Mattia de Bei, Board Member of the Italian CNCA (National Coordination of Welcoming Communities) network, explained their work to combat poverty and marginalization, highlighting the critical situation of vulnerable children, especially the 25.000 unaccompanied minors in the country. He recalled a 2017 law that protects the rights of these minors and the need for an integrated approach in society, promoting restorative justice and empowering youth in the transition to adult life.

Henrik Nørgaard, who works for the Broen organization in Denmark, underlined the importance of extracurricular activities for children from disadvantaged families. He highlighted how these programs help prevent isolation and association with negative communities, promoting inclusion and active participation of children in society. Their work is crucial in connecting children with opportunities that allow them to grow in a positive and healthy environment.

Margaret White, director of Prisms in Malta, presented their projects on autism and support for socially disadvantaged youth. She spoke about issues like anxiety and depression, and the importance of human connections through initiatives like walks and creating safe spaces for youth, including those with autism.

Bettina Schwarzmayr, Educational Director at the Children and Youth Agency (WIENXTRA) at the City of Vienna (Austria), talked about her experience in child inclusion, highlighting the need to develop integrative strategies for unaccompanied minors, refugees, and children with disabilities, with workshops to understand and respond to their specific needs.

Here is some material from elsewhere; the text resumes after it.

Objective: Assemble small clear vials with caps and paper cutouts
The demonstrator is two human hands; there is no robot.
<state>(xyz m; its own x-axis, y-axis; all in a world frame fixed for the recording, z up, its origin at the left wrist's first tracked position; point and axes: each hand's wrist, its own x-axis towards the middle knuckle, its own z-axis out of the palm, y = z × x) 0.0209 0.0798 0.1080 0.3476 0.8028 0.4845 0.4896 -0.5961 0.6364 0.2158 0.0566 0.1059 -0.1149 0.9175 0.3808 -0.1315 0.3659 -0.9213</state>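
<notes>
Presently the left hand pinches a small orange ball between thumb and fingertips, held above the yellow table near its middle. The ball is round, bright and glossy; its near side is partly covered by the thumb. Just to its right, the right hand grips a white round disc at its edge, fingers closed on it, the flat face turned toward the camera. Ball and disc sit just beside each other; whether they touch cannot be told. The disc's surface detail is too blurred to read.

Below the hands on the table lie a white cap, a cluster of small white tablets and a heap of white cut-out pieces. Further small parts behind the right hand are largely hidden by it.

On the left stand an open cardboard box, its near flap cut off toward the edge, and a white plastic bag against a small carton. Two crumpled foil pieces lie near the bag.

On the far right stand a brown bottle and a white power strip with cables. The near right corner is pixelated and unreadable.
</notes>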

Elisenda Xifre, president of the Federation of Childhood and Adolescent Care Entities (FEDAIA) in Catalonia, explained how the entity leads efforts to support children and families in vulnerable situations, facing challenges like child poverty and school segregation. She highlighted digitalization as a key tool to improve management and care, and stressed the need to treat children as full-fledged citizens.

Conclusions and workshops

At the conclusion of the conference, Schuurman and Delgado agreed on the importance of cooperation and unity in the fight for children's rights. They emphasized that collaboration among various sectors is essential for achieving significant and lasting changes. Their message was clear: we can only overcome challenges and ensure a fairer and more  opportunity-filled future for children through joint efforts and firm commitment

After the conference, the international speakers held work sessions with staff from the Faculty of Social Work and Social Education of the Pere Tarrés Foundation in order to analyze the social impact of research in defining and advancing children's rights. Meetings are also planned with member entities of the PINCAT and the International Commission of the Group of Entities of the Voluntary Sector of Catalonia, as well as with Joan Llosada, coordinator of the Observatory of Childhood of the Department of Social Rights of the Government of Catalonia, to learn about some of the public policies being implemented and the current state of the situation in Catalonia.